Sulla base dei risultati di ricerca forniti, ecco i 5 articoli principali che descrivono i benefici dei prebiotici:

  1. Ashaolu, Ashaolu, Adeyeye (2020) reviewed the impact of dietary fibers and prebiotics on the gastrointestinal microbiota in vitro I ruoli degli organismi del colon, la lenta fermentazione dei prebiotici, la produzione di acidi butirrico e propionico elevati e la modulazione positiva della salute dell'ospite sono stati presi in considerazione.
  2. Gibson et al. (2017) updated the definition of prebiotics as a substrate that is selectively utilized by host microorganisms conferring a health benefit.
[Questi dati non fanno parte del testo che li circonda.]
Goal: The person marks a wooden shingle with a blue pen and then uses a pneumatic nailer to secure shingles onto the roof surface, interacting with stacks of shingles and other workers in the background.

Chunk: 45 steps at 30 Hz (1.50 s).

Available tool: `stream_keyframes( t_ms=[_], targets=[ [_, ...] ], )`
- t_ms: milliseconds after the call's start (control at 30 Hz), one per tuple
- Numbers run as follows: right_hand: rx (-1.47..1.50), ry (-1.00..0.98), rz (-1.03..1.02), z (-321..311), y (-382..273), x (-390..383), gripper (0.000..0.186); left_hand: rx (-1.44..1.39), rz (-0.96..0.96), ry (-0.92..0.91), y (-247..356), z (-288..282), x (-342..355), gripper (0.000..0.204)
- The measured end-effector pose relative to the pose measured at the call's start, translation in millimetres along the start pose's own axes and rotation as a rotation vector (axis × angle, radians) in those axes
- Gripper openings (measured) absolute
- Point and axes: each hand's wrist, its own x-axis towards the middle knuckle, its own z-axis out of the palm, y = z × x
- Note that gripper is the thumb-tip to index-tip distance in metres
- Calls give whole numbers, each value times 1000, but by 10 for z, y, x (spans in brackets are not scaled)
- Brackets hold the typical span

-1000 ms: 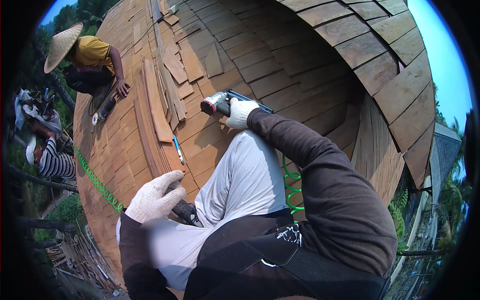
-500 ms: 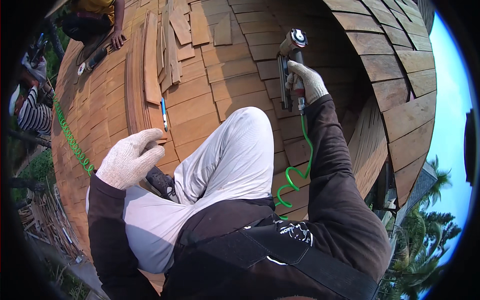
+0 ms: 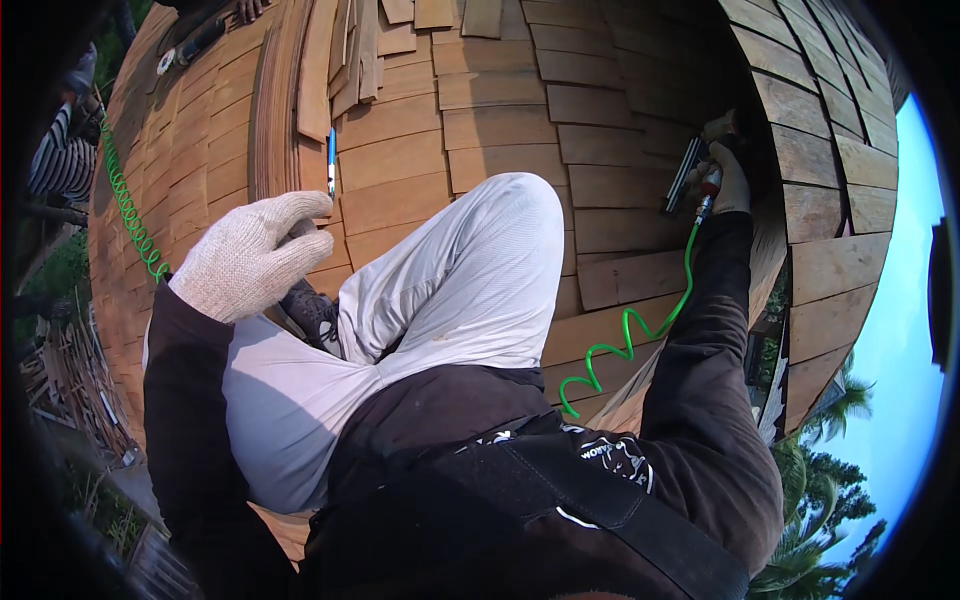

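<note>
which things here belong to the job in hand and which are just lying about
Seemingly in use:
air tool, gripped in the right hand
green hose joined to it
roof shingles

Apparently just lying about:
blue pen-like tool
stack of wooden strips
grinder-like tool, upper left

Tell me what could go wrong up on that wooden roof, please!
The green hose trails from the power tool in the right hand, beside the person's sleeve, so it might snag. What looks like a blue pen lies near the left hand, so a bump could send it sliding. Wood strips lying on the shingles might slip too if knocked.
</note>
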Motion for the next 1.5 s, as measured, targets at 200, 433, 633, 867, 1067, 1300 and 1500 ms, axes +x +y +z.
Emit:
stream_keyframes(
  t_ms=[200,433,633,867,1067,1300,1500],
  targets=[
    [-42,-18,11,4,70,77,24,17,-96,-83,72,-79,24,48],
    [-62,-16,93,96,31,20,23,-12,-87,-43,55,-83,-6,48],
    [-32,-17,97,47,69,75,23,13,-24,-23,38,-101,-41,47],
    [-86,-49,25,176,28,220,24,72,15,5,28,-75,-69,48],
    [-95,-97,57,204,18,418,22,76,-21,-17,78,-80,-60,48],
    [-70,-12,60,285,60,115,20,49,-59,-39,43,-112,-77,50],
    [-26,58,101,69,304,-149,20,62,-8,-23,84,-75,-7,47]
  ],
)
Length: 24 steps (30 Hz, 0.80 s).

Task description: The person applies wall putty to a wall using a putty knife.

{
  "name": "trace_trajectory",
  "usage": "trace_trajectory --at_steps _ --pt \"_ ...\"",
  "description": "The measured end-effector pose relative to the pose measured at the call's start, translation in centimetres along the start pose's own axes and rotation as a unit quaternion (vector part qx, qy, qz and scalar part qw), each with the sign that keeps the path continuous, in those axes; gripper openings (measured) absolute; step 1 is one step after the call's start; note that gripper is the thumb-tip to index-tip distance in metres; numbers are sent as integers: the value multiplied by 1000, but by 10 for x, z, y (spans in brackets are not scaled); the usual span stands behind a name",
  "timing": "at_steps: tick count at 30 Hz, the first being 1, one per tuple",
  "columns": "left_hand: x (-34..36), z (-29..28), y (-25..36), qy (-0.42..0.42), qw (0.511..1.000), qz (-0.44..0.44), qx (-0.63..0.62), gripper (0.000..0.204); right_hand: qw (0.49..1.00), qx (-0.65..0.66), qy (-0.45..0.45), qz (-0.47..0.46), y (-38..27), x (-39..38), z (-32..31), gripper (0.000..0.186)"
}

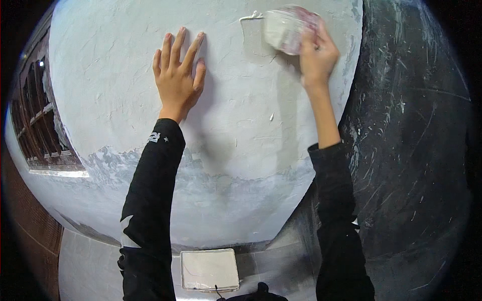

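My left hand point(181, 75) rests on the white plastered wall point(120, 65) with its fingers spread, holding nothing. Higher and to the right, my right hand point(320, 55) grips a flat, palm-sized spreading piece point(286, 29), smeared with white paste and reddish toward the hand. Motion blurs this piece, and I cannot tell what it is made of. It is at the wall surface or just off it. Beside its left edge, a raised ridge of white paste point(252, 17) sticks to the wall. A damp-looking greyish strip runs down the wall below the piece.
A shallow rectangular tray point(236, 271) with white, smooth contents stands on the floor below the wall. Right of the wall's edge is a dark, white-spattered surface point(411, 150). A brown barred window point(42, 110) is at the left. Grey, rougher patches mark the lower wall.
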<state>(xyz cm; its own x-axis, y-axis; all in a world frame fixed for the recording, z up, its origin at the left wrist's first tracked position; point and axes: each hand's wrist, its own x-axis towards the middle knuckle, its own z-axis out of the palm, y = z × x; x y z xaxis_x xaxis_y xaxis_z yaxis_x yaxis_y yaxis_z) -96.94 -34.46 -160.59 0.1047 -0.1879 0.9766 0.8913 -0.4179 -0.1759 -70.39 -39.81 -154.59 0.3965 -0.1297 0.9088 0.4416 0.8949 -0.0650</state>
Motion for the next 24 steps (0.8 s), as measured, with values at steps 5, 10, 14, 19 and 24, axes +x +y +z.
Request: trace_trajectory --at_steps 5,10,14,19,24 --pt "-1 -1 -4 -1 1000 -3 -8 57 982 -137 -46 -123 9 14 32 40" --pt "-1 -4 -2 -8 1000 -6 -1 56 999 34 -3 2 0 49 -11 36" --pt "0 -3 -4 -2 1000 -2 -11 56 995 23 -90 -46 9 47 34 34" --pt "-4 -2 -7 -6 1000 -8 -12 55 972 -211 -37 -96 24 55 26 34" --pt "0 -3 2 -10 1000 -13 -10 54 1000 22 -10 11 8 61 18 41"
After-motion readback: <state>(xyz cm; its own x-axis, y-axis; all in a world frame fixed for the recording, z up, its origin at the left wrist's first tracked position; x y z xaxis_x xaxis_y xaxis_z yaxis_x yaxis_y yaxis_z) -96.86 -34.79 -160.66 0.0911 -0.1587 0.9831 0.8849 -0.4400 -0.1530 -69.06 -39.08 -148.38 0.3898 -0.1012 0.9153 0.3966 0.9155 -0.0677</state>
Questa definizione espande il concetto di prebiotici oltre l'originale realizzazione ed è coerente con gli ultimi sviluppi scientifici e clinici.
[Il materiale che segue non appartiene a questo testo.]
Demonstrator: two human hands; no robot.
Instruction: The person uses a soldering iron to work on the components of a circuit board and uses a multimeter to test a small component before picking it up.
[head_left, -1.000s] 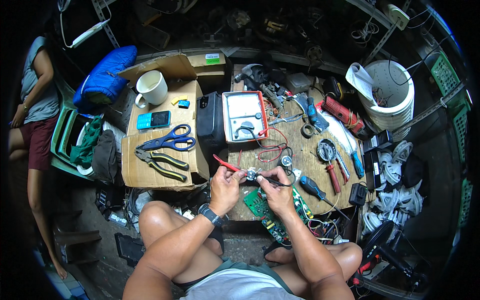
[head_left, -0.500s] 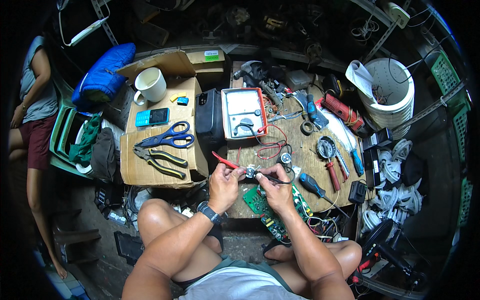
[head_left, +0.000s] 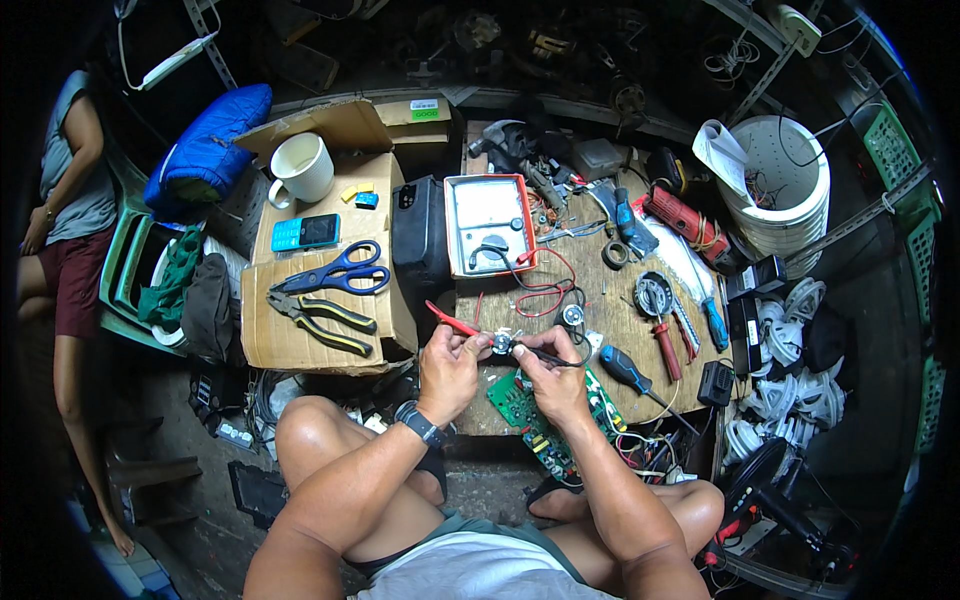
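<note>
Over the tabletop's (head_left: 600,300) near edge, the left hand (head_left: 448,362) pinches a red probe (head_left: 452,322) against a small round part (head_left: 501,344), while the right hand (head_left: 548,372) grips a black probe (head_left: 548,354) touching it.

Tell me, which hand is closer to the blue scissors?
Left. The left hand is just below and right of the blue scissors; the right hand sits farther right, over the green circuit board.
</note>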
  3. Whisner, Castillo, Castillo (2017) reviewed the evidence for prebiotic effects on calcium metabolism and bone health. È stato dimostrato che i prebiotici aumentano l'assorbimento del calcio nel corpo e migliorano la salute delle ossa.
  4. Okolie et al. (2017) described brown seaweed polysaccharides (BSP) as emerging prebiotics with potential immunomodulatory effects I BSP sono resistenti all'idrolisi enzimatica da parte degli enzimi digestivi e vengono utilizzati come fonte di carbonio per la crescita della popolazione di batteri benefici attraverso il processo di fermentazione.
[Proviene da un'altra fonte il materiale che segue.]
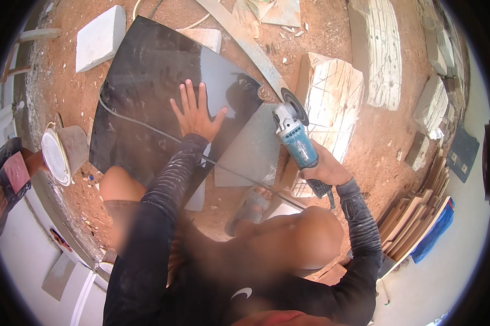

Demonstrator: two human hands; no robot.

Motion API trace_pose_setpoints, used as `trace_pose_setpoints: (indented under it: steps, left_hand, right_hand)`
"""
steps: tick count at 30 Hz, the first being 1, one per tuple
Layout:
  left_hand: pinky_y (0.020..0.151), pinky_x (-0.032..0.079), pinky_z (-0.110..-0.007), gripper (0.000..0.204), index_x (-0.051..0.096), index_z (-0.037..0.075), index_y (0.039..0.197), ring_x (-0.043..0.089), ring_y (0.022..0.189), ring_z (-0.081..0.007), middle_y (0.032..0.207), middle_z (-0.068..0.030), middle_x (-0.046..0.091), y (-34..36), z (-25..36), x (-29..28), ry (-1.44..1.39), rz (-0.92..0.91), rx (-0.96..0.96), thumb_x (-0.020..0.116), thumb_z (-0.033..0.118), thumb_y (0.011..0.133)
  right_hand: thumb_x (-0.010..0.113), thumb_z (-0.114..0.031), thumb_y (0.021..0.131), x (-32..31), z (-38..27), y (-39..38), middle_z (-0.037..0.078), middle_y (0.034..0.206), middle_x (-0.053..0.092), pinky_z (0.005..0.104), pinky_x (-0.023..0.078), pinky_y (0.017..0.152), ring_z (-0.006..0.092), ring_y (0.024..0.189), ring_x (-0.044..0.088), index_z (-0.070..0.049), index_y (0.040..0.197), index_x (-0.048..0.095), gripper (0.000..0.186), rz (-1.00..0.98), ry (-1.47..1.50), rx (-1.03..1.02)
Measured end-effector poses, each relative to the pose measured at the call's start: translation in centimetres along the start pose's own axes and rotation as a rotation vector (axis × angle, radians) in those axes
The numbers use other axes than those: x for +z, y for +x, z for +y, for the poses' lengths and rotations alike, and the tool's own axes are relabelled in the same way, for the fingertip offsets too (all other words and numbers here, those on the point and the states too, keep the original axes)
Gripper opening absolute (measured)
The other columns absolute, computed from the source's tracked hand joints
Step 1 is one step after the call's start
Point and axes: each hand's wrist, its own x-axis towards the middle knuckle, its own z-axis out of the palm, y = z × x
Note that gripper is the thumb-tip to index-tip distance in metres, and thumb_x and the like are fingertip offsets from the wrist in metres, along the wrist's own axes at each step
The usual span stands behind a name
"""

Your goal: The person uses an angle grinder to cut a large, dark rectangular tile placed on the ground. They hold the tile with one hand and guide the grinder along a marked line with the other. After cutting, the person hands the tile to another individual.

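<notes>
My left hand [196,117] lies flat with spread fingers on a glossy black slab [144,70]. A grey cord [163,132] runs across the slab beneath my left forearm. My right hand [323,168] grips a teal and silver angle grinder [298,144] by its body, its disc [294,106] raised at the slab's right side. A grey board [242,163] lies partly under the slab, beside my sandalled foot and bare knee.
Pale stone blocks [329,92] lie on reddish dirt at right and behind, with a long strip [234,32] past the slab. A white bucket [63,155] stands left, near a partly visible person or reflection [8,185]. Stacked boards [410,223] lean by the right wall.
</notes>
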Motion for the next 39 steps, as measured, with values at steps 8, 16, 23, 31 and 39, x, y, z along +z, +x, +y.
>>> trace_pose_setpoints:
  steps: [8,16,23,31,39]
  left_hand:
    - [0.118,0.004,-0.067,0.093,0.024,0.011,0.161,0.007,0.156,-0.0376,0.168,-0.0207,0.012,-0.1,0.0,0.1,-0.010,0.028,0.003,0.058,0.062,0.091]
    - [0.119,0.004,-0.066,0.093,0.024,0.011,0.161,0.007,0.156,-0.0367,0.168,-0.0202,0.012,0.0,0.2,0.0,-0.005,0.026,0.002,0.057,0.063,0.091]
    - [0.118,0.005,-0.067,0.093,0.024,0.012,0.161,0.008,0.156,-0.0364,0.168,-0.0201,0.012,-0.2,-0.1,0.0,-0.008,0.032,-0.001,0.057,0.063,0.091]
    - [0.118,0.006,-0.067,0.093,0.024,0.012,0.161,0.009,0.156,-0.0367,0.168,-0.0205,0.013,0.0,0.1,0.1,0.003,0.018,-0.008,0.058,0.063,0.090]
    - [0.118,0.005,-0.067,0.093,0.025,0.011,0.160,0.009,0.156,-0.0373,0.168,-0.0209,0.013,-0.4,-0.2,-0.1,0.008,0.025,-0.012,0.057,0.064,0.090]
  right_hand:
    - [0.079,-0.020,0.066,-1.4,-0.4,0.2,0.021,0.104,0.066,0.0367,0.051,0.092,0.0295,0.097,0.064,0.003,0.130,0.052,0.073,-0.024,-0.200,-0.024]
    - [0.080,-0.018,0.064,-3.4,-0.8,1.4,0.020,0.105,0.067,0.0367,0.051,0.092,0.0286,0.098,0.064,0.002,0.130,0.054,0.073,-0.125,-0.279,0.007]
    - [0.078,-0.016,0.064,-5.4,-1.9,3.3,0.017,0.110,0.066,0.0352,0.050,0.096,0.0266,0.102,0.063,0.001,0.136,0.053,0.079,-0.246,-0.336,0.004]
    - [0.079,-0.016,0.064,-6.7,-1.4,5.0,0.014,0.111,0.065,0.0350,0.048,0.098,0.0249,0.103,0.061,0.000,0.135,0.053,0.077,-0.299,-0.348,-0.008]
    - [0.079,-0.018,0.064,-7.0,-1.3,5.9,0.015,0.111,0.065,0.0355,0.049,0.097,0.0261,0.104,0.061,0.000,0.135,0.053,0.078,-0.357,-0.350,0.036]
  5. Azad et al. (2020) discussed the potential of prebiotics to improve the gut ecosystem in monogastric animals È stato dimostrato che i prebiotici fermentano macronutrienti dietetici complessi e svolgono una vasta gamma di funzioni nel corpo dell'ospite, come la produzione di nutrienti e vitamine, la protezione contro i patogeni e il mantenimento dell'equilibrio del sistema immunitario.